Search code examples
mysqlmariadbmysql-connector-python

Can't use parameters in subquery when selecting from view


System: MariaDB 10.3.15, python 3.7.2, mysql.connector python package

I'm having trouble to determine to the exact cause of a problem, possibly a bug in MariaDB/mySQL, when executing the query with the table structure as described below. The confusing part is the error message

1356 (HY000): View 'test_project.denormalized' references invalid table(s) or column(s) or function(s) or definer/invoker of view lack rights to use them

which seems to relate to the problem at first, but the further I dig into why this is happening, the more I get the feeling this error message is a red herring.

Steps to reproduce:

CREATE DATABASE `test_project`;

USE `test_project`;

CREATE TABLE `normalized` (
  `id` INT NOT NULL AUTO_INCREMENT,
  `foreign_key` INT NOT NULL,
  `name` VARCHAR(45) NOT NULL,
  `value` VARCHAR(45) NULL,
  PRIMARY KEY (`id`));

INSERT INTO `normalized` (`foreign_key`, `name`, `value`) VALUES
(1, 'attr_1', '1'),
(1, 'attr_2', '2'),
(2, 'attr_1', '3'),
(2, 'attr_2', '4');

CREATE OR REPLACE ALGORITHM=UNDEFINED DEFINER=`root`@`localhost` SQL SECURITY DEFINER VIEW `denormalized` AS 
select
    max(`iq`.`foreign_key`) AS `foreign_key`,
    max(`iq`.`attr_1`) AS `attribute_1`,
    max(`iq`.`attr_2`) AS `attribute_2`
from (
    select
        `foreign_key` AS `foreign_key`,
        if(`name` = 'attr_1',`value`,NULL) AS `attr_1`,
        if(`name` = 'attr_2',`value`,NULL) AS `attr_2`
    from `normalized`
) as `iq`
group by `iq`.`foreign_key`;

Using python connect to the database and execute the following query:

conn = mysql.connector.connect(host="somehost", user="someuser", password="somepassword")
cursor = conn.cursor()
query = """select * from denormalized as d
where d.`foreign_key` in
(
    SELECT distinct(foreign_key)
    FROM normalized
    where value = %s
);"""
cursor.execute(query, ["2"])
results = cursors.fetchall()

Further information: At first I thought that obviously it's a privilege issue, but even using root for everything and double checking hosts and specific privileges didn't change anything.

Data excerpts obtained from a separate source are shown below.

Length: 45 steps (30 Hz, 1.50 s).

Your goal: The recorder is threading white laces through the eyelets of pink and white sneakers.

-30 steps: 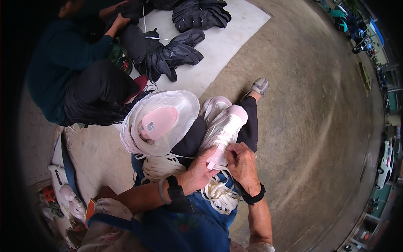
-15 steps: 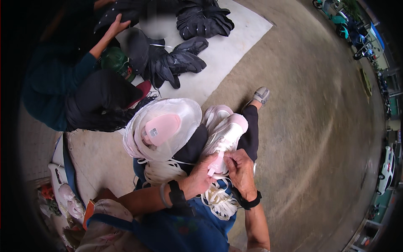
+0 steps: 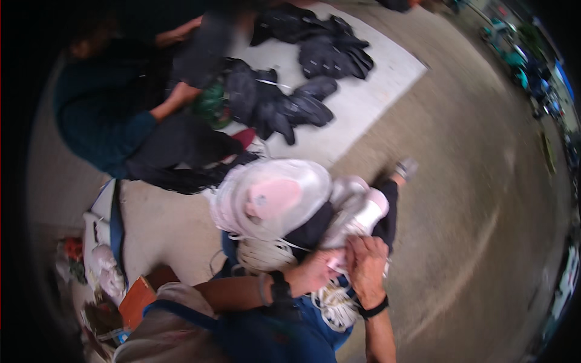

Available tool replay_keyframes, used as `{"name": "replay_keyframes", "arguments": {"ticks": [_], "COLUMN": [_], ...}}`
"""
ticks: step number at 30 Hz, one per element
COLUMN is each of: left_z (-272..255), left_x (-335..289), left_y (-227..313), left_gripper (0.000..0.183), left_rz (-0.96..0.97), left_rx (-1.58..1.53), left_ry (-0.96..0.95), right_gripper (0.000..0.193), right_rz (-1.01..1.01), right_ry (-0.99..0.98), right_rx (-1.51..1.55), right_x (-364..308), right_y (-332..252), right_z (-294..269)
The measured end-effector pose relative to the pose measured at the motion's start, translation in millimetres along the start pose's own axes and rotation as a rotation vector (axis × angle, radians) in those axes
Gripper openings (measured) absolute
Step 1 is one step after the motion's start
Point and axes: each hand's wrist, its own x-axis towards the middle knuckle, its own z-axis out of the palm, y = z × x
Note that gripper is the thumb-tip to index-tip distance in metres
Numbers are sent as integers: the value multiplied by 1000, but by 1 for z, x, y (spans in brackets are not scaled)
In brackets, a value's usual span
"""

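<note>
1. Sitting on a concrete floor [image 3: 472, 199], a person was seen from above with a pale pink and white cylindrical bundle [image 3: 362, 219], wrapped in clear plastic, laid along the lap.
2. The left hand [image 3: 319, 273] was closed around the near end of the bundle; its fingers were largely hidden.
3. The right hand [image 3: 367, 266] was curled over the same end, touching the left hand; whether anything was pinched could not be told.
4. A round stack of clear-wrapped pink pieces [image 3: 272, 196] was rested just beside the bundle.
5. White cord [image 3: 334, 305] was coiled under the wrists.
6. For a firm result, the bundle's end would best be kept steadied against the lap while both hands worked close together.
</note>
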Motion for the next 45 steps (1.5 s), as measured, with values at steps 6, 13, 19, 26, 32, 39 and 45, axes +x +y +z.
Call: {"name": "replay_keyframes", "arguments": {"ticks": [6,13,19,26,32,39,45], "left_z": [-13,-6,-40,-16,-24,60,60], "left_x": [10,6,35,-23,-51,-57,-54], "left_y": [-13,-14,-25,13,35,71,87], "left_gripper": [9,11,10,12,23,45,34], "left_rz": [44,532,110,-141,-184,-271,-164], "left_rx": [339,1018,479,178,323,452,546], "left_ry": [-274,-411,-259,-81,-89,-137,-250], "right_gripper": [11,14,19,16,17,11,17], "right_rz": [-8,-33,-218,95,340,-455,-436], "right_ry": [-48,-126,-138,-27,-246,-717,-562], "right_rx": [-137,-209,-399,122,882,1293,1255], "right_x": [1,9,13,9,8,8,-15], "right_y": [-6,-6,6,-19,-42,-146,-144], "right_z": [-5,-13,1,18,-27,-64,-61]}}
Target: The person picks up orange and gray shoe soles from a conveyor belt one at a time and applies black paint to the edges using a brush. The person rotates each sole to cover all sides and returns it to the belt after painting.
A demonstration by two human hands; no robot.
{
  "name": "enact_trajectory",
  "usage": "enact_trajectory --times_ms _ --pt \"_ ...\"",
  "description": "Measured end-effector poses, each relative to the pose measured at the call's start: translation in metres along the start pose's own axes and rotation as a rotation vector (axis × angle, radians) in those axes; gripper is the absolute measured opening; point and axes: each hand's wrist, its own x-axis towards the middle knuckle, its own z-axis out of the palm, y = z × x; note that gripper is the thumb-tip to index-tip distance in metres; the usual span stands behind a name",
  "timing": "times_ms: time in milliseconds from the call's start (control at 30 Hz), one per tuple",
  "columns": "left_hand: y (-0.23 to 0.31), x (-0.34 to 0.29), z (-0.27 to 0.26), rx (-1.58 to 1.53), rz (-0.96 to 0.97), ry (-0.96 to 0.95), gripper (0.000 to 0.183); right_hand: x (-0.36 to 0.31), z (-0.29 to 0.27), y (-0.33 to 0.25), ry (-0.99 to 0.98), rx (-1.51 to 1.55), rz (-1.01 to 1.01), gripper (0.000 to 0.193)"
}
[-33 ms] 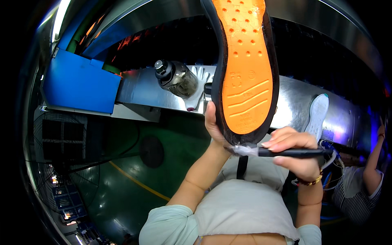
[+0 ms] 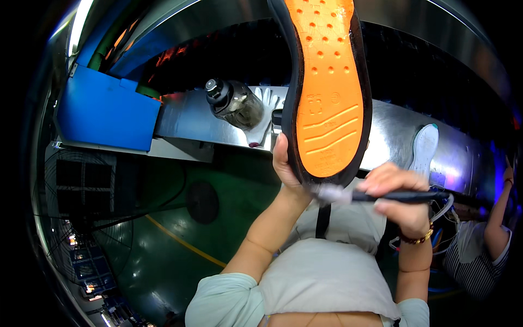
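Observation:
A shoe sole point(image 2: 327, 131), orange in the middle with a black rim, is held up in front of me, its lower end toward me. My left hand point(image 2: 286, 169) grips that lower end, with the thumb along the left rim and the other fingers hidden behind. In my right hand point(image 2: 400, 193) is a brush point(image 2: 392, 196) with a black handle and pale, blurred bristles. The bristles are at the sole's bottom rim, next to my left hand; whether they touch it I cannot tell.
Behind the sole runs a metal ledge point(image 2: 190, 117) carrying a dark bottle point(image 2: 237, 103), a white glove point(image 2: 264, 120) and a pale insole-shaped piece point(image 2: 425, 147). A blue metal box point(image 2: 109, 109) stands left, above a fan point(image 2: 87, 185). At right another person's arm point(image 2: 497, 218) shows.
My right hand and the brush have shifted slightly right and up, and the bristles are now blurred. The sole and my left hand have hardly moved.

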Motion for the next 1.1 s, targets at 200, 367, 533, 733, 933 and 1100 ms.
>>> enact_trajectory --times_ms 200,367,533,733,933,1100 --pt "0.005 0.004 0.009 -0.035 0.014 0.005 0.059 0.016 -0.009 0.003 -0.2 -0.078 -0.044 0.021" --pt "0.016 0.006 0.018 0.003 0.028 0.001 0.053 0.028 -0.019 -0.006 -0.202 -0.329 -0.053 0.02" --pt "0.025 0.013 0.025 0.012 -0.057 -0.045 0.051 0.027 -0.015 -0.012 -0.16 -0.311 -0.017 0.018" --pt "0.037 0.024 0.025 -0.081 -0.325 -0.071 0.047 0.02 -0.013 -0.023 -0.394 -0.207 -0.096 0.018" --pt "0.043 0.027 0.03 0.253 -0.748 0.047 0.043 0.033 -0.029 -0.03 -0.639 -0.485 0.005 0.019" --pt "0.05 0.023 0.039 0.438 -0.908 0.046 0.042 0.027 -0.041 -0.02 -0.556 -0.453 0.059 0.015"
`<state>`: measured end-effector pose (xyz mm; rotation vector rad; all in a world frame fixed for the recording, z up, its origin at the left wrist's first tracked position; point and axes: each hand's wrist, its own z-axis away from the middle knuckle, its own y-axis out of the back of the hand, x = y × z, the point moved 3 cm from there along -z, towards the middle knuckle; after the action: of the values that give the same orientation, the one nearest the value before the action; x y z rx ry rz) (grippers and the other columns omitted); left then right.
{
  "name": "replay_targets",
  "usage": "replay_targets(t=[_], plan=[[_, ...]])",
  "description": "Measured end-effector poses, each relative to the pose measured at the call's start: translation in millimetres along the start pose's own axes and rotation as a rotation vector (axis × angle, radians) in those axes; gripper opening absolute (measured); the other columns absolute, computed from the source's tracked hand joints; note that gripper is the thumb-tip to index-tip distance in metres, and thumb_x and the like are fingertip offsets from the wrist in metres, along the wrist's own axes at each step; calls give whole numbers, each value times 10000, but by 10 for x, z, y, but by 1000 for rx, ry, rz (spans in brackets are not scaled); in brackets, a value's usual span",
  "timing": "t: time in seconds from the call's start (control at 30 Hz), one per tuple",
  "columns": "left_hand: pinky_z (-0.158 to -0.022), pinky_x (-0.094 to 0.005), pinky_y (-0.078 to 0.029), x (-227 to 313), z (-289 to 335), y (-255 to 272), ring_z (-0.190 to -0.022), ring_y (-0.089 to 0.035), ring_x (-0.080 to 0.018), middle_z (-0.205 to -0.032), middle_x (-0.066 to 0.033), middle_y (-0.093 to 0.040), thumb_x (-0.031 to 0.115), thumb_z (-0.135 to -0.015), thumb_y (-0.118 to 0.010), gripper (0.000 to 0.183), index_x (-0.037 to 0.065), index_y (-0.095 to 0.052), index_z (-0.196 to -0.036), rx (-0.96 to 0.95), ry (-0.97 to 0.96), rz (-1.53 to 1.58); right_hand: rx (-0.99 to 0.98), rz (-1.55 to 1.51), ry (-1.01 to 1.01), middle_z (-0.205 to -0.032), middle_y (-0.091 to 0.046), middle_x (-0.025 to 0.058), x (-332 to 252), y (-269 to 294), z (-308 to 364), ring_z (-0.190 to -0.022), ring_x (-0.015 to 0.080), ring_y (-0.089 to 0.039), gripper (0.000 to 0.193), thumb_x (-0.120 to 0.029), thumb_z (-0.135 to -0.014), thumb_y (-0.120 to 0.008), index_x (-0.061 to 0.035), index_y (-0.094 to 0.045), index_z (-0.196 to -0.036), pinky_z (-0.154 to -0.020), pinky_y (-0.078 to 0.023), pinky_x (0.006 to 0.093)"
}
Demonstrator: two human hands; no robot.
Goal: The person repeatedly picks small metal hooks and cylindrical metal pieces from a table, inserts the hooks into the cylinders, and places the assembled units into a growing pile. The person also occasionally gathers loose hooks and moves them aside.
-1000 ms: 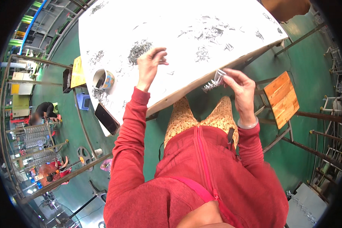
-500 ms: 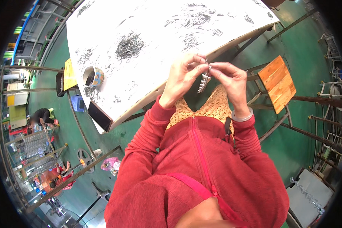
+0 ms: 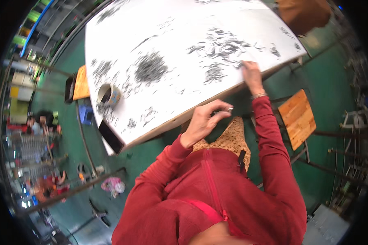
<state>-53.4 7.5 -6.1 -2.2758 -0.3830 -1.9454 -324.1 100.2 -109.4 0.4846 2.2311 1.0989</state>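
In front of my body my left hand (image 3: 206, 122) is closed in a pinch, with a small shiny metal piece (image 3: 231, 109) showing at the fingertips. The rest of what it may hold is hidden behind the fingers. My right hand (image 3: 252, 75) reaches over the table's near edge, its fingertips down beside a pile of loose metal pieces (image 3: 229, 47). Motion smears those fingers, so any piece in them cannot be made out. A smaller heap of pieces (image 3: 213, 73) lies just to the left of that hand on the white tabletop (image 3: 184, 36).
A dense dark heap of metal parts (image 3: 150, 67) lies left of centre. Nearby stand a tub (image 3: 109, 94) and a dark phone-like slab (image 3: 111, 136) at the table's left corner. To the right is a wooden stool (image 3: 297, 118). People work in the far left background.
My hands have come apart: the right moved forward onto the table, the left down nearer my body. The dangling cluster of metal pieces between them no longer shows. The view has shifted and blurred.
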Motion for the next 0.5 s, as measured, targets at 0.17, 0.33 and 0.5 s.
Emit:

Then I dug deeper into what the queries and views involved do (the test case above is a reduced version of what's actually in our database) and tested each part. Selecting from the view works. Running the query of the view works. Selecting from the view with a static subquery works. In fact, replacing the view in the problematic query with it's definition works too.

I've boiled it down to selecting from the view using a subquery in the where clause using parameters in that subquery. This causes the error to appear. Using a static subquery or replacing the view with it's definition works just fine, it's only this specific circumstance where it fails.

And I have no idea why.


Solution

  • The group by does not make sense; did you really mean one of these?

    This returns one row:

    select  max(`foreign_key`) AS `foreign_key`,
            max(if(`name` = 'attr_1', `value`,NULL)) AS `attribute_1`,
            max(if(`name` = 'attr_2', `value`,NULL)) AS `attribute_2`
        from  `normalized`;
    

    This uses the GROUP BY and returns one row per foreign_key:

    select  `foreign_key`,
            max(if(`name` = 'attr_1', `value`,NULL)) AS `attribute_1`,
            max(if(`name` = 'attr_2', `value`,NULL)) AS `attribute_2`
        from  `normalized` 
        group by  `foreign_key`;
    

    Your python query is probably better in either of these formulations:

    select  d.*
        FROM ( SELECT  distinct(foreign_key)
                FROM  normalized
                where
                 value  = %s  )
        JOIN  denormalized as d;
    
    select  d.*
        FROM denormalized as d
        WHERE EXISTS ( SELECT 1
                FROM  normalized
                where foreign_key = d.foreign_key
                  AND value  = %s  )
    

    They would benefit from INDEX(value, foreign_key).